## Exercise aim
An exact repetition of the data below, without images, is the expected answer.

## Supplied material
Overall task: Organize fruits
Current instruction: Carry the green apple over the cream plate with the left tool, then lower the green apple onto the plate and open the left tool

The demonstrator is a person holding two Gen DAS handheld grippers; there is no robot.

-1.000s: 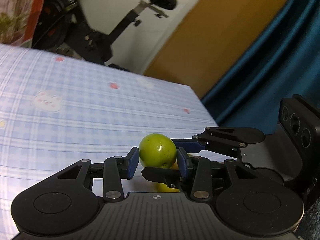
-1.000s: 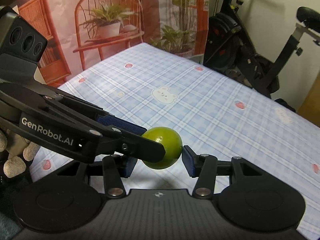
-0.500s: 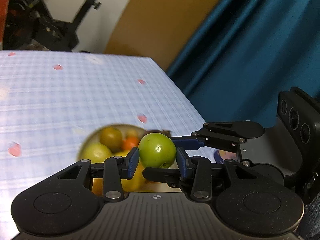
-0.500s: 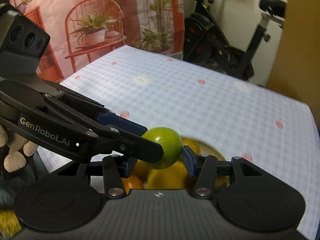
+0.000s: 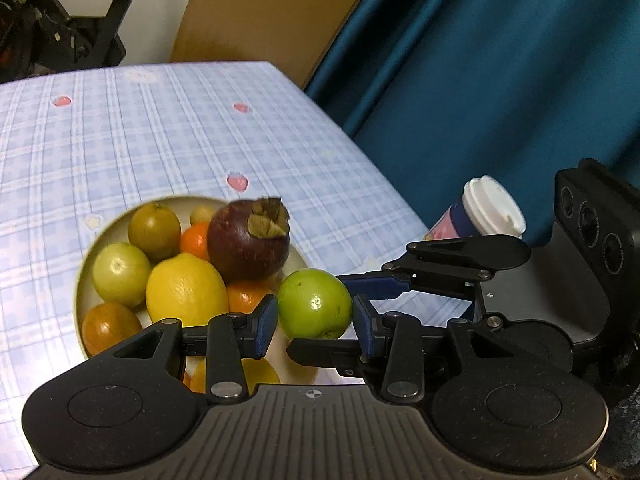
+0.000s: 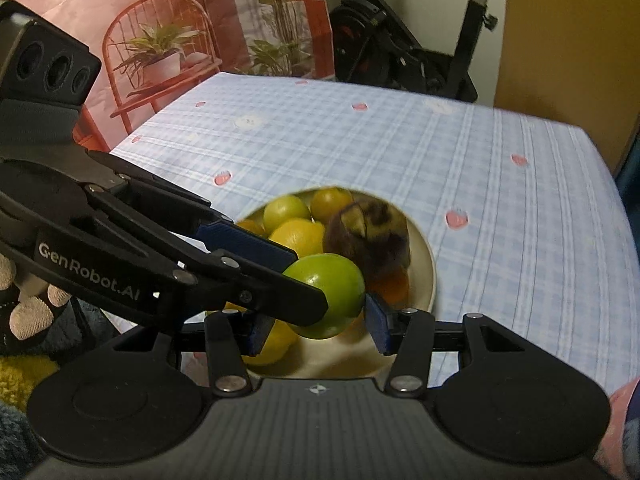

## Answer for the task
Overall task: Organize fruits
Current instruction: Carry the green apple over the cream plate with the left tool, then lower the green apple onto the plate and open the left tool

The demonstrator is a person holding two Gen DAS handheld grippers; there is no robot.

-1.000s: 
-1.000s: 
-0.500s: 
-0.500s: 
+0.000s: 
+0.000s: 

No more output is needed for this exercise.